Amy no entanto sabia que não estava completamente livre, ela podia sentir aquela coisa se contorcendo por debaixo de sua pele, aquele demônio que sempre esteve dentro dela, o mesmo que a fez assassinar sua própria irmã, mas Amy estaria mentindo se dissesse que não gostava da sensação. Era como uma fonte de energia inesgotável ali dentro dela, mesmo antes de recobrar a consciência, Amy sentia aquela sensação de poder e não era ruim. Na verdade Amy nem sequer conseguia odiá-lo por ter matado sua irmã, era quase como se fosse incapaz de sentir qualquer sentimento que não fosse um profundo desejo de liberdade.
Preciso sair daqui.
Amy foi para o quarto e esperou que as luzes apagassem, mas ela não dormia. Desde que foi internada naquele hospital, Amy jamais dormiu. Não era como se seu corpo precisasse descansar, ela possuía sua própria fonte de energia e naquela noite, Amy se sentia mais acordada do que nunca.

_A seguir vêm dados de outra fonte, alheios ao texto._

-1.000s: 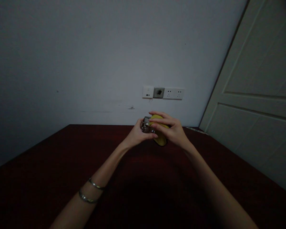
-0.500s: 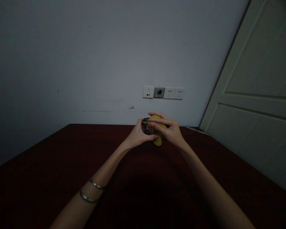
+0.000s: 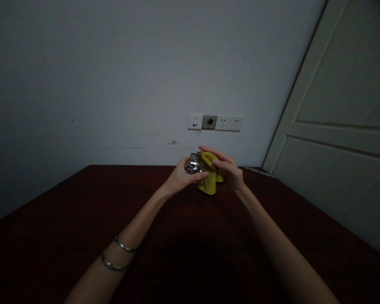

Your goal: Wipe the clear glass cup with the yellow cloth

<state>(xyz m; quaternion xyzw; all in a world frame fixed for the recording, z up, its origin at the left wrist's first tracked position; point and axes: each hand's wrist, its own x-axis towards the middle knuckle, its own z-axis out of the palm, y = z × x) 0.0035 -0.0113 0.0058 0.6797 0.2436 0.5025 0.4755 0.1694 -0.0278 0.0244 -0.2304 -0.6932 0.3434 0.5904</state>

As luzes se apagaram, as vozes foram diminuindo. Silencio e escuridão tomaram conta do quarto e na calada da noite uma voz chamou pelo seu nome.
- Amy... Amy... Amy...
Eu sei que você está ai me observando, me desejando, eu posso sentir você me puxando para baixo. Estou sentindo você, amando você, mas não vou deixar você me puxar para baixo.
- Venha para nós, Amy...
De repente Amy sentiu um forte cheiro que ela não conseguia identificar, o quarto estava quente e seu ombro esquerdo começou a queimar, ela correu até a grade da janela e com o claro do luar pode ver uma mão que arranha por debaixo da pele. A dor era excruciante, mas Amy não emitiu um som. Lentamente a mão desapareceu e o fogo cessou e tudo ficou quieto dentro de sua cabeça, mas no segundo seguinte Amy estava contra a parede, sem poder se mexer, seu corpo erguendo-se do chão e ela podia sentir um toque em brasa que percorria seu corpo até sua área genital.
Amy lutou em silencio, mas não havia ninguém a não ser o ar. Aos poucos sentiu-se penetrar por uma força invisível, as vozes voltaram agora ainda mais altas, sussurravam seu nome com desejo.
Amy sentia, sentia o medo que pensou jamais poder sentir novamente, a dor e o sangue que escorria por entre suas pernas, e uma sensação de prazer que a fazia gemer por entre os dentes trincados e se contorcer enquanto era arrastada pelas paredes como se pesasse menos do que uma pena. Amy nunca sentiu nada parecido com aquilo antes.
Amy acordou deitada em sua cama com a luz do sol iluminando o quarto. Uma enfermeira entrou com uma bandeja de comida e ela fingiu estar dormindo. De fato Amy dormira, pela primeira vez em 10 anos, Amy dormiu.
Quando a enfermeira saiu fechando a porta, Amy levantou com um pulo puxando o lençol para se certificar do sangue que sentiu escorrer por suas pernas durante a noite, mas não havia nada lá. Teria tudo aquilo sido um sonho?